Exercise details:
Would you please repeat the material exactly, from the first line to the last?

· · · · ·

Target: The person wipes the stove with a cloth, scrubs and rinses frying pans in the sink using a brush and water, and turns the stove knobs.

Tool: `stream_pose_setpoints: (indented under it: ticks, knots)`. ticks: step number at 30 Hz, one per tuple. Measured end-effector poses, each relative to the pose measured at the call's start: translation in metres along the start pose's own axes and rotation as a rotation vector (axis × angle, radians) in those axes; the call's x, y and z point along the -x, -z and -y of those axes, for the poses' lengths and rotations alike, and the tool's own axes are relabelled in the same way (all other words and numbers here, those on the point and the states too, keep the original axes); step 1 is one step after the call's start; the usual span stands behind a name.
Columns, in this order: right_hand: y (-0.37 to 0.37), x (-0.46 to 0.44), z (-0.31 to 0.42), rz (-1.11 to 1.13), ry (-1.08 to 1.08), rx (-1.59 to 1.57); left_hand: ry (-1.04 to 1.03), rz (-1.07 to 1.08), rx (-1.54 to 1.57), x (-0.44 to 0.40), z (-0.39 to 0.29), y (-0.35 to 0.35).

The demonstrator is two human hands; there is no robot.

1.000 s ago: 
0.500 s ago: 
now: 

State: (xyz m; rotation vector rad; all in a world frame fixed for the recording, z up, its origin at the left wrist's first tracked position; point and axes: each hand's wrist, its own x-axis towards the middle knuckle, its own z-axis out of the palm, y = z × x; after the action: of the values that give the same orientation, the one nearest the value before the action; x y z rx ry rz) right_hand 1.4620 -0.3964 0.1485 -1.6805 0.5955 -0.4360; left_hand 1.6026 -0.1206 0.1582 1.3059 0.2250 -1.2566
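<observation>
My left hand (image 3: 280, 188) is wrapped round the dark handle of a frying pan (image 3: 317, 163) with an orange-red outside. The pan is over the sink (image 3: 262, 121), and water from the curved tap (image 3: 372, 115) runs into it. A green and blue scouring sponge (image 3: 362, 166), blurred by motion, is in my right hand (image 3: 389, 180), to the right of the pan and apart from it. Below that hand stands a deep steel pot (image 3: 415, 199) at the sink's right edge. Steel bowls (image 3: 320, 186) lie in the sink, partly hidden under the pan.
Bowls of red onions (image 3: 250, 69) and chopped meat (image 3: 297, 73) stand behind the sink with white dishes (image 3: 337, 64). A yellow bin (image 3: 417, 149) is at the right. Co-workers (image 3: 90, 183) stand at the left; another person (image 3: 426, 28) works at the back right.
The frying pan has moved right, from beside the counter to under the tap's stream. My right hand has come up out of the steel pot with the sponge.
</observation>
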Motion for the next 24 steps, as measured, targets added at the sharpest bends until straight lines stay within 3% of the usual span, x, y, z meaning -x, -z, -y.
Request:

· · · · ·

Response:
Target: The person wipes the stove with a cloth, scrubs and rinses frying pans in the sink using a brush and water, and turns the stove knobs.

Tool: `stream_pose_setpoints: (indented under it: ticks, knots)`. ticks: step number at 30 Hz, one per tuple. Measured end-effector poses, each relative to the pose measured at the call's start: translation in metres along the start pose's own axes and rotation as a rotation vector (axis × angle, radians) in those axes; the call's x, y and z point along the -x, -z and -y of those axes, for the poses' lengths and rotations alike, and the tool's own axes are relabelled in the same way (all other words and numbers here, those on the point and the states too, keep the original axes); step 1 is one step after the call's start; the usual span stands behind a name.
Columns, in this order: right_hand: y (-0.37 to 0.37), x (-0.46 to 0.44), z (-0.31 to 0.42), rz (-1.11 to 1.13), ry (-1.08 to 1.08), rx (-1.59 to 1.57); left_hand: ry (-1.04 to 1.03), rz (-1.07 to 1.08), rx (-1.54 to 1.57), x (-0.44 to 0.40), z (-0.39 to 0.29), y (-0.35 to 0.35).

The demonstrator is two human hands; there is no robot.

1.000 s ago: 
0.500 s ago: 
now: 

State: (xyz m; rotation vector rad; all in a world frame fixed for the recording, z up, its origin at the left wrist's first tracked position; point and axes: each hand's wrist, its own x-axis towards the middle knuckle, its own z-axis out of the palm, y = z × x; after the action: of the values that give the same orientation, the one nearest the value before the action; x y z rx ry rz) right_hand 1.4620 -0.3964 0.1485 -1.6805 0.5955 -0.4360; left_hand 1.6026 -0.1206 0.1582 1.3059 0.2250 -1.2566
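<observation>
My left hand (image 3: 280, 188) is wrapped round the dark handle of a frying pan (image 3: 317, 163) with an orange-red outside. The pan is over the sink (image 3: 262, 121), and water from the curved tap (image 3: 372, 115) runs into it. A green and blue scouring sponge (image 3: 362, 166), blurred by motion, is in my right hand (image 3: 389, 180), to the right of the pan and apart from it. Below that hand stands a deep steel pot (image 3: 415, 199) at the sink's right edge. Steel bowls (image 3: 320, 186) lie in the sink, partly hidden under the pan.
Bowls of red onions (image 3: 250, 69) and chopped meat (image 3: 297, 73) stand behind the sink with white dishes (image 3: 337, 64). A yellow bin (image 3: 417, 149) is at the right. Co-workers (image 3: 90, 183) stand at the left; another person (image 3: 426, 28) works at the back right.
The frying pan has moved right, from beside the counter to under the tap's stream. My right hand has come up out of the steel pot with the sponge.
</observation>
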Motion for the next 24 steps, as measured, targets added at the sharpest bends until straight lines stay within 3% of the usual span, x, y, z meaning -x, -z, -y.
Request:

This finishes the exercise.